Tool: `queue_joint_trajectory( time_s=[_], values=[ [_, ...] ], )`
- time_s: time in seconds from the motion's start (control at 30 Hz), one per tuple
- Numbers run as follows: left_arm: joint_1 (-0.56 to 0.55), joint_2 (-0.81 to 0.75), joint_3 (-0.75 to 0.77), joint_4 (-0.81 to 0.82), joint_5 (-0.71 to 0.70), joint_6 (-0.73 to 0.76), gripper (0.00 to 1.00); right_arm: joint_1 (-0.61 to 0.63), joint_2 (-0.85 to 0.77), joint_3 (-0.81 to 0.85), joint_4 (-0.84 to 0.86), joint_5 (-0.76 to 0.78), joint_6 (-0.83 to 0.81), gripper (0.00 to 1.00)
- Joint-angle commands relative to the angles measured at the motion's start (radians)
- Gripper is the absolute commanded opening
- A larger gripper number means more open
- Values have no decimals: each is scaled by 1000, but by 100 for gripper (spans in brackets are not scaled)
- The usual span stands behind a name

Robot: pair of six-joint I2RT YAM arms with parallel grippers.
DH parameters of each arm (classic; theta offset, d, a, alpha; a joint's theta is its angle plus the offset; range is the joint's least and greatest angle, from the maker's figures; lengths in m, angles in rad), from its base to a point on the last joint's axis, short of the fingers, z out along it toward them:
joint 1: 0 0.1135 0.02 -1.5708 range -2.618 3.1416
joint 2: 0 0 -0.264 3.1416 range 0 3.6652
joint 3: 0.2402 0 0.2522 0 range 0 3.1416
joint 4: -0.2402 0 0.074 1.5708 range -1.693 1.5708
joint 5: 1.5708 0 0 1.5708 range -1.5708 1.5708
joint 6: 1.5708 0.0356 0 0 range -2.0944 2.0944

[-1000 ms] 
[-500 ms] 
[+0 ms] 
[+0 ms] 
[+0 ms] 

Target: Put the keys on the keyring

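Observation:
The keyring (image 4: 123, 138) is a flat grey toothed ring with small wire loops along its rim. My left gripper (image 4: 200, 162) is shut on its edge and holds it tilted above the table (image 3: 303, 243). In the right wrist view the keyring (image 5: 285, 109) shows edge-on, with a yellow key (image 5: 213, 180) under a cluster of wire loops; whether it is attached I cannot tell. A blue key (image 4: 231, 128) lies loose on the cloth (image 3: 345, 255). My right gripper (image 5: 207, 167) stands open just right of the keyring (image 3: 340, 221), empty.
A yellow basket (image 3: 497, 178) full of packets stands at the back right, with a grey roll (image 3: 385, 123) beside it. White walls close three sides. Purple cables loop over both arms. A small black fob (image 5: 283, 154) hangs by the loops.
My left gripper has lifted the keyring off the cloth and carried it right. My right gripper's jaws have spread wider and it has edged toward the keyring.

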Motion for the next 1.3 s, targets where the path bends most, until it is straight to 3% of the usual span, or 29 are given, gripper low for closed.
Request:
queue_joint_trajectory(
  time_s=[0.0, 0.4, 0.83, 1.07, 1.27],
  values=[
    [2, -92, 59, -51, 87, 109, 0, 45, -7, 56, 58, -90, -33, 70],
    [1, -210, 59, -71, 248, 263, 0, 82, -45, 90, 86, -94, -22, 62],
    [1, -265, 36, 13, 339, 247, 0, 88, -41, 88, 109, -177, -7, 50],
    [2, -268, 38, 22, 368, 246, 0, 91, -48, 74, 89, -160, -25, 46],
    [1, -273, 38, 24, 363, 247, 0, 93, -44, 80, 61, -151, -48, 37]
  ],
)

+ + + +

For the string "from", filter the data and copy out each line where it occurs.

- time_s: time in seconds from the motion's start (control at 30 Hz), one per tuple
DH parameters of each arm (classic; theta offset, d, a, alpha; a joint's theta is its angle plus the offset; range is the joint's least and greatest angle, from the maker's figures; lengths in m, angles in rad), from its base to a point on the last joint's axis, short of the fingers, z out along it toward them:

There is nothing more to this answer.